The Stanton Journey: My process consisted of convening English Learner leaders, reviewing research, and interviewing experts, practitioners, and students. I attended a conference in Mexico City and visited Barcelona, Madrid, and Valencia in Spain to observe and interview education leaders working with dual-language and bilingual education. I found that the way I approached my duties as executive director began to change as I learned more about the outside influences and stakeholders that impact education. 

As an example, once voters passed Proposition 58, I put together a transition team consisting of representatives from all central offices such as Human Resources, Budget, etc. I also reached out to labor partners and parent representatives. It was through continuous relationship-building that I began to realize my role and its impact could evolve. As the Proposition 58 team began to form, we were able to convene level-alike groups of parents, teachers, and principals. Through the convening, we listened and learned that the tools we needed to create had to be simple and to the point. 

Reflecting during my self-retreats on the process of my own learning, I realized I was making things too complicated. I was rule-bound rather than person-bound in the development of these resources and in my approach to the work. I was asked to join a statewide coalition of leaders in California to work on a new state plan, and found that as a result of my growth, my voice for advocacy started to change. I began to speak from a place of pride and courage. The organizational and transformational leadership that was needed to support students came to life, and I no longer just felt like the immigrant child that had become the executive director. Instead, I felt like a worthy human being that came from a culture and family that offered a lot to this country and city. Just like the process of becoming a butterfly, I felt myself-metamorphose into a more calm and confident leader through the work of building relationships, gathering information from experts, and listening and learning at both a personal and professional level.

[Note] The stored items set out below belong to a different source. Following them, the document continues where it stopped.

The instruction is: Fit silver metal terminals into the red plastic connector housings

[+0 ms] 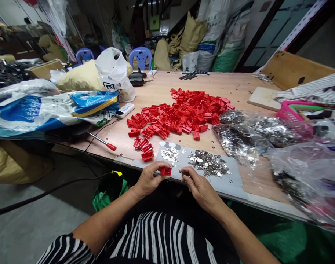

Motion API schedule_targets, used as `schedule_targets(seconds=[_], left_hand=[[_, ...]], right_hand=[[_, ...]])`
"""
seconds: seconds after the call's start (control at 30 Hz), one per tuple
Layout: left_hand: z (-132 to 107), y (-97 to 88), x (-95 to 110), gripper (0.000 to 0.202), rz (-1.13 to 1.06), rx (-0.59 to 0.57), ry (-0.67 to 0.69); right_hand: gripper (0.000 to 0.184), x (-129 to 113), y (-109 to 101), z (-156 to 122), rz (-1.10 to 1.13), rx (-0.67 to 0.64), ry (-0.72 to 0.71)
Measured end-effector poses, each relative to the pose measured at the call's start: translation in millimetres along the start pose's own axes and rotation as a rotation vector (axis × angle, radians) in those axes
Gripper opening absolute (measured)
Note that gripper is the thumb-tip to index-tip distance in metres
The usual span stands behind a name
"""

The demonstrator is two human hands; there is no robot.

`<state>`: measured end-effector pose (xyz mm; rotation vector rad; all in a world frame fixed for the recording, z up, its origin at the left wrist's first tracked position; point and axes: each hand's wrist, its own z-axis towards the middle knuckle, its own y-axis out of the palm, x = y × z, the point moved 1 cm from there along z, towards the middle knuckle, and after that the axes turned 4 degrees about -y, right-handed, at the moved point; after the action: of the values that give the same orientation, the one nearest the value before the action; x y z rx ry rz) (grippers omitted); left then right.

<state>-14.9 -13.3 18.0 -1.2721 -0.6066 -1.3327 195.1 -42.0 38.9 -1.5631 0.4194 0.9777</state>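
Between thumb and fingers, my left hand (149, 180) grips a small red plastic housing (165, 171) at the table's front edge, its hollow side facing up. Just to its right, my right hand (198, 185) is closed in a pinch on a tiny dark metal piece (180, 171), too small to make out well. A grey mat (181, 156) lies beyond both hands. On it are a small pile of shiny silver metal plates (170, 155) and a larger pile of darker metal pieces (208, 162). Several red housings (147, 156) lie just left of the mat.
A broad heap of red housings (181, 112) covers the table's middle. Clear bags of metal parts (239, 135) and a pink basket (291, 112) stand right. At left are a blue-white sack (40, 110), a red-handled tool (110, 146) and a white remote-like device (125, 110).
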Motion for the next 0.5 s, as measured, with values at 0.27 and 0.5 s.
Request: schedule_targets(seconds=[0.27, 0.5], left_hand=[[-5, 2.3, 8, 0.029, -0.173, 0.101, -0.100], [-5, 7.7, 21, 0.031, -0.296, 0.141, -0.194]], right_hand=[[0.036, -9, 7, 1, 0.144, -0.028, -0.041], [0.046, -10, 8, 5, 0.211, -0.064, -0.037]])
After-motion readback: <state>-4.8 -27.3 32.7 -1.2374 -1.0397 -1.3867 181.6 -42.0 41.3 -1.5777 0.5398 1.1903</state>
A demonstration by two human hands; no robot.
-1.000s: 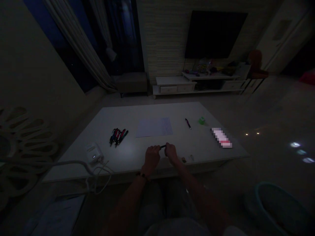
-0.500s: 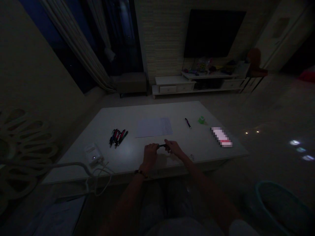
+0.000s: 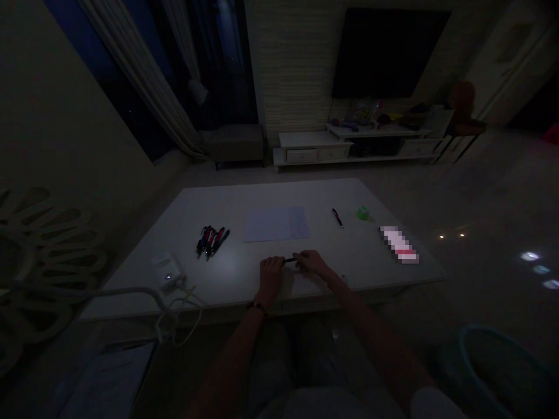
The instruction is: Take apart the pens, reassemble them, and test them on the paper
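Note:
Between my two hands, just over the near side of the white table (image 3: 244, 276), is a dark pen (image 3: 290, 260). My left hand (image 3: 271, 274) is closed round its left end. The fingers of my right hand (image 3: 311, 263) pinch its right end. Both ends are covered by the fingers. Beyond the hands lies a white sheet of paper (image 3: 275, 225) with faint lines on its right part. To the left a bunch of several pens (image 3: 212, 241), black, red and green, lies on the tabletop. A single dark pen with a pinkish part (image 3: 338, 218) lies right of the paper.
A small green object (image 3: 362, 213) and a phone (image 3: 399, 244) are on the table's right side. A white box with cables (image 3: 166, 270) sits at the left. A teal-rimmed basket (image 3: 467, 349) stands on the floor at right. The room is dim.
The whole view has shifted slightly. Both hands stay on the dark pen, with my right hand's fingers a little lower and flatter around its end.

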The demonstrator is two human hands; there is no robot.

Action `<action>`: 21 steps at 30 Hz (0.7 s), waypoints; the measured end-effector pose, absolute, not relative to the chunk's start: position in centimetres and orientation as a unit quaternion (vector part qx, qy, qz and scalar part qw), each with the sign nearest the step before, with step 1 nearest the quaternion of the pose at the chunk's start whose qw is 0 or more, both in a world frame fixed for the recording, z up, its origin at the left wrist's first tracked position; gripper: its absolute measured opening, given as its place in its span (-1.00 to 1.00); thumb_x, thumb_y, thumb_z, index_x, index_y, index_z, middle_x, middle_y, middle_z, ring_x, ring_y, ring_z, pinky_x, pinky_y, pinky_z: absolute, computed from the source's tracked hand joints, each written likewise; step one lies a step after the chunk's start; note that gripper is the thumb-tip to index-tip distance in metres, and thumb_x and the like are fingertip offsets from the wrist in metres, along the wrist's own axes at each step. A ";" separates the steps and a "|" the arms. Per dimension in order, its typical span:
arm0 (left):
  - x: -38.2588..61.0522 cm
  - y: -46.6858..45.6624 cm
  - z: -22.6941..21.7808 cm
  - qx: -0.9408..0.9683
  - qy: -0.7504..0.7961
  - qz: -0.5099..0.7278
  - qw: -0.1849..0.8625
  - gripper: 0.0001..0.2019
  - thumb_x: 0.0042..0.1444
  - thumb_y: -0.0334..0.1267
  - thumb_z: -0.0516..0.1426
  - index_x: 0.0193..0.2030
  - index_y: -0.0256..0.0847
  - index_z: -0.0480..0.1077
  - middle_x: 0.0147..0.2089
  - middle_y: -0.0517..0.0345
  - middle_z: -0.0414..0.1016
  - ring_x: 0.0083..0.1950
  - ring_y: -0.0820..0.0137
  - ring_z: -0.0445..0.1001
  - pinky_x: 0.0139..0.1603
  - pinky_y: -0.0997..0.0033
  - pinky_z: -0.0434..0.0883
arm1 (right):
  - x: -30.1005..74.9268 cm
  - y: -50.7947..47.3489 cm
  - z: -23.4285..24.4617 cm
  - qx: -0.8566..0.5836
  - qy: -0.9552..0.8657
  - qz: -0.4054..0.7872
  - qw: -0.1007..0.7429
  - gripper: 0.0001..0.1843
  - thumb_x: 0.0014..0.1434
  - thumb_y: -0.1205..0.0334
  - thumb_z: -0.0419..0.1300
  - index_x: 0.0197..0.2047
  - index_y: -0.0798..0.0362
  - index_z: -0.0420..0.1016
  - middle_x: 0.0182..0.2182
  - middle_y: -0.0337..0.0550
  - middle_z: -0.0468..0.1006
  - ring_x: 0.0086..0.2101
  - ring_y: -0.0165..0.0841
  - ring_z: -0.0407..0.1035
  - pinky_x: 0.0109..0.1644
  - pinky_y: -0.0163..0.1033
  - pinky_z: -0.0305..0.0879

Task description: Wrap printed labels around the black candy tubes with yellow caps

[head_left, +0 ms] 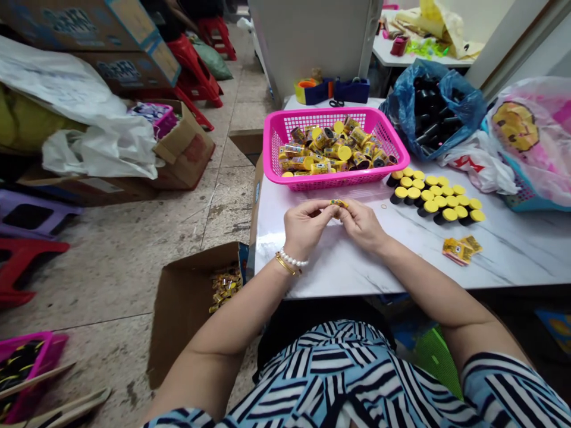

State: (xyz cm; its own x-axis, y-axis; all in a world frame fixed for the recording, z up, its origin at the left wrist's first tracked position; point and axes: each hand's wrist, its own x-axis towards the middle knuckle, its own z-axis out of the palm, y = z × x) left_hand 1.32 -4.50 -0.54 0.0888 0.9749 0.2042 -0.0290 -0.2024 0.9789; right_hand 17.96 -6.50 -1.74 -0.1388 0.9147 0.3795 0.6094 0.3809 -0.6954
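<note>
My left hand (307, 224) and my right hand (359, 223) meet over the near part of the marble-patterned table (339, 276). Between their pinched fingertips is a small yellow printed wrapper (339, 203), mostly covered by the fingers. Just beyond sits a pink plastic basket (336, 185) full of small tubs in yellow printed wrappers (343, 153). To the right of my right hand stand several black tubs with yellow lids (430, 207), grouped in rows without wrappers. Flat yellow printed wrappers (461, 249) lie nearer the table's front edge.
A blue bag of black tubs (430, 113) and a blue basket (535, 193) stand at the back right. Tape dispensers (332, 90) sit behind the pink basket. On the floor left, an open cardboard box (178, 303) holds yellow-wrapped pieces.
</note>
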 end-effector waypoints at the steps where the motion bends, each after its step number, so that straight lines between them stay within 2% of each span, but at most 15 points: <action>1: 1.2 -4.4 -0.4 0.552 0.423 0.514 0.502 -0.78 0.08 -0.14 0.40 -0.23 -0.26 0.69 -0.35 0.07 0.65 -0.45 0.50 0.43 -0.44 0.49 0.35 | 18.5 -6.4 -1.3 -0.528 -0.736 0.182 0.383 -0.54 0.50 -0.12 -0.05 -0.25 -0.01 0.44 -0.35 -0.15 0.54 -0.30 -0.30 0.41 -0.18 -0.20 0.28; 4: 1.0 -4.0 -0.1 0.519 0.435 0.478 0.560 -0.75 0.07 -0.14 0.40 -0.22 -0.30 0.66 -0.45 0.13 0.59 -0.57 0.59 0.28 -0.58 0.54 0.17 | 21.4 -6.1 0.4 -0.604 -0.721 0.066 0.335 -0.53 0.43 -0.21 0.07 -0.24 0.01 0.49 -0.33 -0.11 0.56 -0.28 -0.27 0.40 -0.14 -0.18 0.27; 6: 0.9 -3.7 -0.1 0.491 0.445 0.445 0.602 -0.78 0.08 -0.16 0.39 -0.28 -0.31 0.61 -0.50 0.17 0.53 -0.61 0.61 0.25 -0.62 0.56 0.10 | 24.1 -6.0 1.4 -0.693 -0.656 -0.074 0.290 -0.53 0.38 -0.23 0.13 -0.19 0.03 0.55 -0.21 0.02 0.59 -0.17 -0.16 0.40 -0.06 -0.09 0.26; 8: 0.9 -3.5 -0.2 0.451 0.446 0.392 0.666 -0.78 0.11 -0.18 0.37 -0.33 -0.31 0.55 -0.56 0.20 0.46 -0.65 0.61 0.22 -0.65 0.57 0.03 | 26.4 -6.0 2.0 -0.761 -0.593 -0.159 0.212 -0.57 0.35 -0.16 0.19 -0.11 0.07 0.58 -0.11 0.17 0.58 -0.08 -0.02 0.37 -0.02 0.00 0.25; 11: 0.8 -3.2 -0.3 0.397 0.411 0.328 0.752 -0.79 0.08 -0.21 0.39 -0.28 -0.33 0.57 -0.48 0.14 0.52 -0.62 0.63 0.27 -0.67 0.60 0.00 | 27.9 -6.1 1.9 -0.797 -0.579 -0.150 0.087 -0.70 0.34 0.09 0.20 -0.05 0.13 0.59 -0.10 0.26 0.58 -0.06 0.05 0.35 -0.04 0.05 0.25; 14: 0.7 -3.1 -0.4 0.373 0.376 0.304 0.792 -0.72 0.00 -0.24 0.45 -0.18 -0.34 0.63 -0.27 0.02 0.64 -0.55 0.65 0.34 -0.66 0.63 -0.01 | 27.2 -6.2 1.5 -0.788 -0.604 -0.116 0.031 -0.70 0.34 0.27 0.13 0.05 0.19 0.56 -0.09 0.27 0.59 -0.03 0.04 0.37 -0.01 0.06 0.28; 18: 0.7 -2.9 -0.6 0.357 0.356 0.298 0.811 -0.71 -0.02 -0.23 0.47 -0.19 -0.36 0.67 -0.15 -0.08 0.68 -0.55 0.69 0.25 -0.67 0.63 -0.07 | 25.8 -6.1 0.6 -0.779 -0.621 -0.085 0.012 -0.68 0.31 0.28 0.13 0.05 0.21 0.57 0.01 0.32 0.54 0.01 0.09 0.41 0.00 0.06 0.33; 21: 0.6 -2.4 -0.8 0.337 0.338 0.304 0.824 -0.68 -0.05 -0.27 0.48 -0.16 -0.39 0.67 -0.09 -0.11 0.68 -0.56 0.74 0.15 -0.68 0.67 -0.09 | 25.7 -5.7 0.3 -0.782 -0.621 -0.046 0.029 -0.65 0.31 0.23 0.16 0.09 0.18 0.56 0.05 0.31 0.51 -0.09 0.02 0.47 -0.08 0.02 0.36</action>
State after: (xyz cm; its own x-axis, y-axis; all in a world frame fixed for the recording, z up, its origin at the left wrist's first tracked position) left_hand 0.61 -2.38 -0.81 0.5858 0.7296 -0.3529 -0.2735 0.5878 0.7614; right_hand 25.65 -5.67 0.28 0.2238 0.9686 0.1081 0.9740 -0.2264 0.0120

Where You Are Now: At the end of my fellowship, I convened with a consultant. My purpose was to ascertain the outcome of the leadership retreat that I had gathered one final time in the spring. The consultant conducted a survey and set of interviews with the retreat participants, and she found that: 

“It is not enough to know the native language. Leaders must be willing to understand bilingualism and see it as an asset, engage in research-based strategies, and engage families and collaborative strategies to better understand how to leverage and learn from the assets of emergent bilinguals.” 

She also identified common actionable themes when working with our population, such as: social-emotional learning, valuing multilingualism and multiculturalism, family connections, and building alliances and relationships. But most importantly, the interviews revealed that learners and leaders in this work suffer from trauma, compete against one another for limited resources, and lack sufficient support. Leaders have to leverage laws to push for multilingual-friendly legislation and recognize students’ cultural capital that schools so often devalue and suppress. 

It is my intent to further understand the work I continue to pursue. Not only for myself, but in service of the students and leaders who enter our classrooms every day. Overall, school environments must shift from instilling fear and shame to cultivating pride and courage. A caterpillar becomes a butterfly at the right time and under the right conditions. Accelerating or delaying the process only results in loss. The Stanton Fellowship gave me wings and the ability to use my voice for the benefit of others.